(Reuters) - Sales of Dendreon Corp’s prostate cancer vaccine Provenge declined in the first quarter despite efforts by the biotechnology drugs maker to shore up flagging volumes.
The company’s shares fell 14 percent to $4.06 in morning trade on the Nasdaq. They touched a low of $3.95.
Dendreon is watched closely due to the immense potential of cancer vaccines, but Provenge sales have never really taken off due to physician uncertainty about reimbursement and limited manufacturing capacity.
The emergence of newer prostate cancer drugs have also squeezed the vaccine’s potential. Competing drugs, such as Medivation Inc’s Xtandi and Johnson & Johnson’s Zytiga, have the added advantage of being easier to use.
Provenge is tailored for each individual patient and works by stimulating the immune system.
Competition and the lack of patient access were the main reasons for the decline in sales, Dendreon Chief Executive John Johnson said on a conference call, adding that competitors were mostly affecting its small and low-volume accounts.
Dendreon’s vaccine costs more than $90,000 per patient and has been found to have extended the life of advanced prostate cancer patients by about 4 months in trials.
“Smaller accounts are more susceptible to competition for two reasons: first they are not yet as familiar with using a complex biologic as larger accounts and hence may be more drawn to oral therapies. Second, the larger competitors have a reach and frequency advantage in this setting,” the CEO said.

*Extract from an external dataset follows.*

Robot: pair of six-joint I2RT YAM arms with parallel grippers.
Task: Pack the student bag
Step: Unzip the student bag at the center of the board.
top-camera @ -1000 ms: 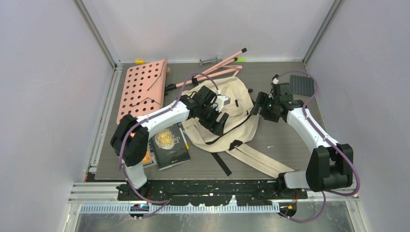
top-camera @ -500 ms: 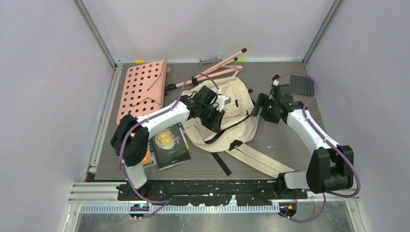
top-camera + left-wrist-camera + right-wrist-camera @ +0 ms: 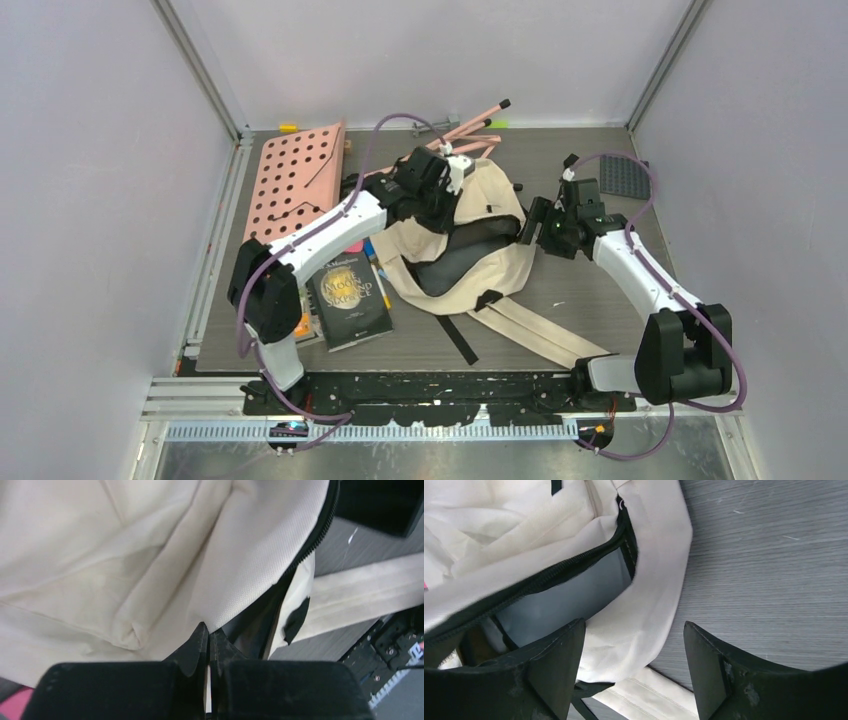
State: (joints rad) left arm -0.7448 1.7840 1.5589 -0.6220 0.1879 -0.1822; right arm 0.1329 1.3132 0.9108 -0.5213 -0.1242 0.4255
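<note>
Grey wood-grain tabletop (image 3: 580, 290) inside a white-walled enclosure carried the large, soft, cream-beige cloth student bag (image 3: 497, 198), which lay at its centre between the two arms, its mouth gaping on grey lining edged by a black zipper. The left gripper (image 3: 209, 635) had its fingers pressed together on a fold of the bag's cloth beside the zipper, holding the upper flap raised; from overhead its fingertips were hidden by its own wrist. The right gripper (image 3: 633, 630) hung at the bag's right end with its fingers spread wide, straddling the cream rim where the zipper ended; whether they touched the cloth could not be told. The bag's interior was too dark to make out any contents. A cream webbing strap (image 3: 545, 335) trailed toward the near edge. Left of the bag lay a dark hardback book (image 3: 350, 300) with gold lettering, partly covered by the left arm. A pink perforated board (image 3: 295, 180), pink tubes (image 3: 470, 120) with black tips, and a black studded plate (image 3: 625, 175) lay along the far side.
</note>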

The company expects to reach more patients through its direct-to-consumer marketing efforts, and said some of its smaller and low-volume accounts returned to Provenge in the second quarter after some initial trial with oral therapies.

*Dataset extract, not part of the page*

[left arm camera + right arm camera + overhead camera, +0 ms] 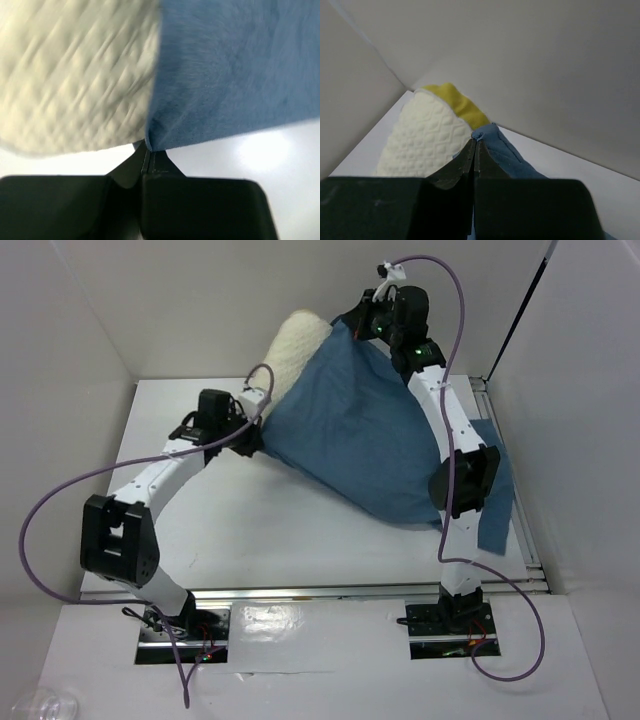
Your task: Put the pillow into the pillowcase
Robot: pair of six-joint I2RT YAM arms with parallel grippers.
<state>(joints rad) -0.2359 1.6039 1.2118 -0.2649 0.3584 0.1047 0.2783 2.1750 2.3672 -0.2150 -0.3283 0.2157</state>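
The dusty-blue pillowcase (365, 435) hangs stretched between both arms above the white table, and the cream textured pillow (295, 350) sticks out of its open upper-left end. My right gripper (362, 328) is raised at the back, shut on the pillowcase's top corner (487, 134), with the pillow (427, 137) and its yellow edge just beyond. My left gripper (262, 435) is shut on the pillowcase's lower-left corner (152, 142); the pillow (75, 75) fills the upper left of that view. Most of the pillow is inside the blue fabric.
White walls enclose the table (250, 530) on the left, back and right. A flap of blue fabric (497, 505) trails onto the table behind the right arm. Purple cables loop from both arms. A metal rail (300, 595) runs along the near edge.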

“Currently, we are seeing an improvement in enrollments, a trend which began mid-way through the first quarter,” Johnson said.
“As we leverage the power of our direct-to-consumer campaign, we are confident in our ability to grow Provenge year over year,” Johnson said.

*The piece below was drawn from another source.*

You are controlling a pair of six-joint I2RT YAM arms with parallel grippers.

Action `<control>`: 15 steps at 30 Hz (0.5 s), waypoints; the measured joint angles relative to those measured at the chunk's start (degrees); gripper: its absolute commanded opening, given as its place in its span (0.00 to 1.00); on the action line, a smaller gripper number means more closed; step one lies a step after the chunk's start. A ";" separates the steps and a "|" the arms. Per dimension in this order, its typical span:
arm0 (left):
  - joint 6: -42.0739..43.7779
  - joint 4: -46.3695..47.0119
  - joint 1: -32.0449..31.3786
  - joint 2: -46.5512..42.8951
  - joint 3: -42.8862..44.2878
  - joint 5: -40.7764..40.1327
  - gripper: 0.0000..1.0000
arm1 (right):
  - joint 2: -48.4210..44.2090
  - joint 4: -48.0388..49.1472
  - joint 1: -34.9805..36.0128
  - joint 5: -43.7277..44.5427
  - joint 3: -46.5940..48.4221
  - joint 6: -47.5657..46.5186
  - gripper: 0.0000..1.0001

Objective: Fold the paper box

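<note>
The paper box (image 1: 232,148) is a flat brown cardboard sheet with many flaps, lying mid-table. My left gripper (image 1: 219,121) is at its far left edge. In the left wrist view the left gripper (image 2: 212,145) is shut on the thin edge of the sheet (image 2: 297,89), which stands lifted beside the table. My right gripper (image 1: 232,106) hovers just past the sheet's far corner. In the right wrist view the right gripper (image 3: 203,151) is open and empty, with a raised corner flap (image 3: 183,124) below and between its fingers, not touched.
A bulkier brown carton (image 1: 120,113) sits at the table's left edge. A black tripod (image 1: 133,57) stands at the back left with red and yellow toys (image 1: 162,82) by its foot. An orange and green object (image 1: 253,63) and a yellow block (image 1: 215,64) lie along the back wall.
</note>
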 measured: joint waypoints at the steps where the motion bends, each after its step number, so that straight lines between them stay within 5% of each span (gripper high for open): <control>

Product revenue, reflecting Provenge sales, fell 18 percent in the first quarter to $67.6 million.
However, lower operating expenses helped the company narrow its first-quarter loss.
The company’s net loss for the quarter was $72.0 million, or 48 cents per share, compared with a loss of $103.9 million, or 70 cents per share, in the year-ago quarter.
Analysts on average were expecting a loss of 48 cents per share on revenue of $79.7 million, according to Thomson Reuters I/B/E/S.